Caricias en los genitales de la niña o el niño, besos en los genitales de la niña o el niño, besos en la boca del niño o la niña, introducción de objetos en ano, vagina o boca, penetración sexual anal, vaginal u oral del niño o la niña, filmación o fotografías del niño o la niña desnudos, abiertos, filmación o fotografías del niño o la niña siendo penetrados por otro menor, filmación o fotografías del niño o la niña siendo penetrados por un adulto, filmación o fotografías del niño o la niña siendo penetrados por un animal, eyaculación sobre el niño o la niña, obligación del niño o la niña de contemplar escenas sexuales filmadas o en directo practicadas por adultos o por menores, producción y distribución de pornografía infantil…

La enumeración de las agresiones sexuales a menores resulta insoportable. La mayoría de quienes traten de imaginar cualquiera de las anteriores prácticas (pruebe a hacerlo) siente un rechazo brutal, violento, insufrible. A lo que hay que añadir la falta de referencias. Cualquiera puede acceder a prácticas sexuales de cualquier tipo entre adultos sencillamente accediendo a las innumerables páginas porno al alcance de la pantalla. Pueden gustarnos u horrorizarnos, pero ahí están. Pueden verse, las toleramos, son prácticas adultas.
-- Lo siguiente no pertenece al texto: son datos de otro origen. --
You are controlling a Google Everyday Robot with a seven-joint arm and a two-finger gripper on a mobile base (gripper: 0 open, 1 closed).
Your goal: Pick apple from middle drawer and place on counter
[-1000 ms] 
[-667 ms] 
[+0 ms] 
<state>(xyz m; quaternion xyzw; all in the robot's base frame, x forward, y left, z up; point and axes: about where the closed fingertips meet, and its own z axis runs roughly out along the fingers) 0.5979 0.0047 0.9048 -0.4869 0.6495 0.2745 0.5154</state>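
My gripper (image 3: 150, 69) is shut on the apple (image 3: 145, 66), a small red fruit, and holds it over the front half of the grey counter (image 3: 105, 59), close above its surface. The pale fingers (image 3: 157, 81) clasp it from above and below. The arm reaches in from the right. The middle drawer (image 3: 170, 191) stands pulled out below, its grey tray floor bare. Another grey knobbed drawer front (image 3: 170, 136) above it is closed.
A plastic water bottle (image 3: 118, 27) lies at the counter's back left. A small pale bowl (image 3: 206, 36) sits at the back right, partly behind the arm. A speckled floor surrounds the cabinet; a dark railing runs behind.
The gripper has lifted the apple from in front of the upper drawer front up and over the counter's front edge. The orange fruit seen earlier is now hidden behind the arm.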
No sucede así en el caso de la pornografía infantil, delito que de vez en cuando aparece en los medios de comunicación como si se tratara de una extrañeza brutal. Sin embargo, la extrañeza no es tal si se revisan las cifras.

Sirva este dato del Ministerio de Interior relativo a 2017: En España hubo 9.537 personas que denunciaron ser víctimas de delitos sexuales. Casi la mitad de dichas denuncias (4.542) fueron referentes a agresiones sexuales contra menores de edad.

Sin embargo, de poco sirven los datos cuando en realidad son solo la punta de un iceberg duro, compacto y fríamente silencioso. Los menores no denuncian, en términos generales. Alguien tiene que estar pendiente, alguien tiene que darse cuenta, alguien tiene que actuar, alguien tiene que enfrentar el horror y denunciarlo. Esto, que en el caso de la violencia contra las mujeres empieza a ser habitual, gracias a la concienciación social trabajada minuciosamente durante décadas, no sucede en los casos de violencia sexual contra los y las menores.

Sea por falta de interés, por las dificultades para su detección, por un rechazo visceral a enfrentar dichas prácticas o por cualquier otra causa, las niñas y los niños vejados, penetrados, filmados, desnudados, violados, usados para el placer adulto, no tienen ni han tenido la atención ni institucional ni social que merecen. Y es urgente. Resulta aterrador contemplar los esfuerzos (imprescindibles y siempre limitados) destinados a la prevención y denuncia de la violencia sexual contra las mujeres y aquellos destinados a la de los niños y las niñas.

De ahí que sea imprescindible localizar aquellos puntos en los que la detección es probable, los lugares en los que adultos autorizados, con acceso al cuerpo y a la expresión de los niños y niñas, localizan erosiones, alteraciones físicas o de comportamiento. Y aquí juega un papel notable la Sanidad pública. Es en los centros de atención primaria en los que se detecta gran número de agresiones sexuales a menores. Por eso la Administración pública debe comenzar por dotar a los profesionales de dichas instituciones de todos los mecanismos necesarios para que la sociedad empiece de una vez por todas a enfrentar algo que sigue bajo los silencios de una inacción evidente. O sea, de fondos y de tiempo, dos de las grandes carencias que aquejan actualmente a la Sanidad pública.

La lucha debe empezar con urgencia. Los juzgados, sobre todo los juzgados, pero también los psicólogos, los centros educativos, las instituciones de atención al menor, las familias, la sociedad entera… Todos los ámbitos están en falta con nuestros menores. Sin embargo, tenemos uno por el que empezar, uno que funciona incluso a falta de los recursos necesarios.

Uno por el que empezar es mucho más de lo que hasta ahora hemos decidido tener.